D-Dimer for Dissection
August 8th, 2008 at 12:47 am by NickThere’s a certain symmetry to starting the first journal club of the year studying d-dimer for dissection (last time around, we looked at the PERC rule and d-dimer for PE). This month, Bing examined a paper by Ohlmann and others, called “Diagnostic and prognostic value of circulating D-Dimers in patients with acute aortic dissection” (Crit Care Med. 2006 May;34(5):1358-64. PMID: 16557157).
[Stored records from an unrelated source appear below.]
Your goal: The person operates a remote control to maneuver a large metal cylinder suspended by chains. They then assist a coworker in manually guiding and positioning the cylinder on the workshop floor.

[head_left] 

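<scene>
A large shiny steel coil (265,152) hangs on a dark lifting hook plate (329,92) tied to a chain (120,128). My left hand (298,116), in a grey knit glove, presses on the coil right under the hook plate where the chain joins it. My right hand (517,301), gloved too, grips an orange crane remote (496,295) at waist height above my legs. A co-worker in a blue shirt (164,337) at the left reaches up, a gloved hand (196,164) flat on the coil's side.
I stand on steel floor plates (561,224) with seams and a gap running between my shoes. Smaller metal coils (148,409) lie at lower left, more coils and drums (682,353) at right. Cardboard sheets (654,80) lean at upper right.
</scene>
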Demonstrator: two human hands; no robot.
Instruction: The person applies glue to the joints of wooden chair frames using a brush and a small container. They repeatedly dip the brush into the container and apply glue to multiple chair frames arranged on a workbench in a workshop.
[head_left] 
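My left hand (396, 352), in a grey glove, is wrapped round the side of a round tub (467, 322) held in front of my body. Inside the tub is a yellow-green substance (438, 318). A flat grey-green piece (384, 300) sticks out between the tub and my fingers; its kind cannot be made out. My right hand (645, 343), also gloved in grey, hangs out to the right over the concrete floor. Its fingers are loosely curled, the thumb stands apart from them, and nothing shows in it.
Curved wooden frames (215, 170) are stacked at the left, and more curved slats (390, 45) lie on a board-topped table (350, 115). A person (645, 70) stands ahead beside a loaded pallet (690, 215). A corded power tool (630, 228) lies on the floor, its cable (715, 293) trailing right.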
For background, we also read “D-dimer in ruling out acute aortic dissection: a systematic review and prospective cohort study” (Eur Heart J. 2007 Dec;28(24):3067-75. PMID: 17986466) and got some perspective on D-dimer the with Klompas addition to the JAMA rational clinical exam series: “Does This Patient Have an Acute Thoracic Aortic Dissection?” (JAMA 2002;287(17):2262-2272. PMID: 11980527).
The clinical background was useful in delineating the scope of the problem: acute aortic dissection (AAD) is rare — in some rigorous European surveys, incidence is 3-4 / 100,000 and in EDs, 2-3 of 1000 chest pain patients have AAD (so if you see about 1000 chest pain patients in the course of your residency…). We miss it a lot — Klompas said 39% of patients have a delay in diagnosis of more than 24 hours, 10% of autopsies for show missed dissections, and we only suspect AAD properly less than half the time (as low as 15% of the time).
There are a few key features of dissection that should set off alarm bells for AAD — pulse deficits and blood pressure cuff differences > 20 mmHg (positive likelihood ratio 5.7), focal neuro deficits (LR+ 6-33), and a description of “tearing pain” (LR+ 10.8). But many other signs are sensitive but not that specific, or not even that sensitive (and ‘tearing pain’ is only reported 39% of the time, with focal neuro deficits found just 17% of the time). Chest Xrays have a LR+ of around 2, and are only 60-80% sensitive (though a completely normal CXR — normal width mediastinum and normal aortic knob, have a LR- 0f 0.3).
What’s really needed to diagnose AAD is not-so-standard imaging, like CT, TEE, or MRI (all 98% sensitive or greater, with specificies in the high 90’s as well). So there’s an opportunity for a lab test to step in and help us guide decisionmaking. And d-dimer, a substance released by fibrinolytic activity unleashed when the extrinsic pathway is activated in dissection, in theory could work well as a marker.